According to the test kits, my tap water has a 6-7 dKH and <1 dGH. The pH is pretty steady at 6.9-7.0 with pressurized CO2. I have been slowly adding Epsom salts and CaCl to raise the GH, currently at 2.5-3 dGH. It sounds like if I replace the CaCl with CaNO3 I can increase the NO3 and as well as the GH...correct?

Will simply adding additional Ca and Mg help avoid a possible Ca/Mg deficiency in the plants because of the very high K(80.7 mg/L)? At this point, I'm not interested in trying to reduce the K through mixing with R/O water and having to restore the other important water parameters.

I briefly searched for local sources of CaNO3 and it seems it comes as a component of fertizilers with other elments or compounds that I do not want to add to the aquarium. Any sugguests? I found a source from the internet for 500g, lab, for $19.99....seems high.

Thanks again.

George

[This message was edited by George on Sat August 30 2003 at 04:34 AM.]

[This message was edited by George on Sat August 30 2003 at 04:37 AM.]


----------



## imported_Fred (Feb 1, 2003)

George,
That is the parameters for just one well.... combined with the other sources that make up your tap water you could have much different results.

Fred


----------



## imported_George (Mar 28, 2003)

Fred,

I thought about that possibility.
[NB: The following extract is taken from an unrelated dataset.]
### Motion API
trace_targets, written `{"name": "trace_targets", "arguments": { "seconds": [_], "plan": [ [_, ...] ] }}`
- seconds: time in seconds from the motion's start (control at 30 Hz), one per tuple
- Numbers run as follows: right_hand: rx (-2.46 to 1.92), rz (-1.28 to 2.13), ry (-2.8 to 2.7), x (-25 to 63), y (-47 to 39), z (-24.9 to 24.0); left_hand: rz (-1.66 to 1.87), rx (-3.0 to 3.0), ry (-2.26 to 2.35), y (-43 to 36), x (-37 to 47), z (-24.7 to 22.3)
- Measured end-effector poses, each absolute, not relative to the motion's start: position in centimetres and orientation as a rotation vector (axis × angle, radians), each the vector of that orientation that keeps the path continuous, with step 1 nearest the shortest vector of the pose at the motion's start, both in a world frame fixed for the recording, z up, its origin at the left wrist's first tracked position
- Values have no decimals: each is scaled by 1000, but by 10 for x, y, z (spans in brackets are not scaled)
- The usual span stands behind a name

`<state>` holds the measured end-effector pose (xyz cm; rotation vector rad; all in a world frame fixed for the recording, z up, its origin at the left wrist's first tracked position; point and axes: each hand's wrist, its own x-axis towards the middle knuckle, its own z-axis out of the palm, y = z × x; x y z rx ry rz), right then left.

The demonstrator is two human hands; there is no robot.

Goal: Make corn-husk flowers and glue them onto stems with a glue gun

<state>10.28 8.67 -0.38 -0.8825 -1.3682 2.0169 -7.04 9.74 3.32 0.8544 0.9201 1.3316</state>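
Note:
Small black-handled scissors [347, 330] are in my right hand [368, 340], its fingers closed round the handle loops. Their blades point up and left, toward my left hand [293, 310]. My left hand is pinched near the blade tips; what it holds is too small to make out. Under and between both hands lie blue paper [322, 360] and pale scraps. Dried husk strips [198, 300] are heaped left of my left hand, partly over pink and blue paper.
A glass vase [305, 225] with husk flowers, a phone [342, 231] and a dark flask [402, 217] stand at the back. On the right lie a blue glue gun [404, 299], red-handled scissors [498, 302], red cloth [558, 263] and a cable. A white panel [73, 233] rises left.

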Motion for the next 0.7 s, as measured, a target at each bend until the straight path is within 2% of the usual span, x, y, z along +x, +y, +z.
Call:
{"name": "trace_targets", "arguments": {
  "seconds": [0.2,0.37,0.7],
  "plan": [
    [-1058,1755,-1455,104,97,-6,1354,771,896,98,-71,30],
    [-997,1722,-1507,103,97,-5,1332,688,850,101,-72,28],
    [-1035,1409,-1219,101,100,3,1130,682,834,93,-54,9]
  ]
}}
I looked into having my tap water tested just as a cross-check to the analysis I received. I found several commercial labs that test water but none of them indicated that testing for potassium was part of their available analyzes. Perhahps, a special analysis request is possible....for the right price. I think Lamotte, apology in advance if it's the wrong vendor, sells a potassium test kit but reading the instructions...online...sugguests that the test result is a "little" subjective, at best. The ppm of K is dependent on the ability to see a "black dot". I believe the K is precipitated and the turbidity of the solution is an indication of ppm K. If this is not exactly correct...sorry. I think I'll continue checking out real labs that can run the test. The potassium question, is 80.7 mg/L coming out of my tap, has to be answered. It's beginning to festor and really bug-me. 

George


----------



## gpodio (Feb 4, 2004)

Fourish Nitrogen is another option, I used it for a year before switching to potassium nitrate, works well IMO.

Giancarlo Podio


----------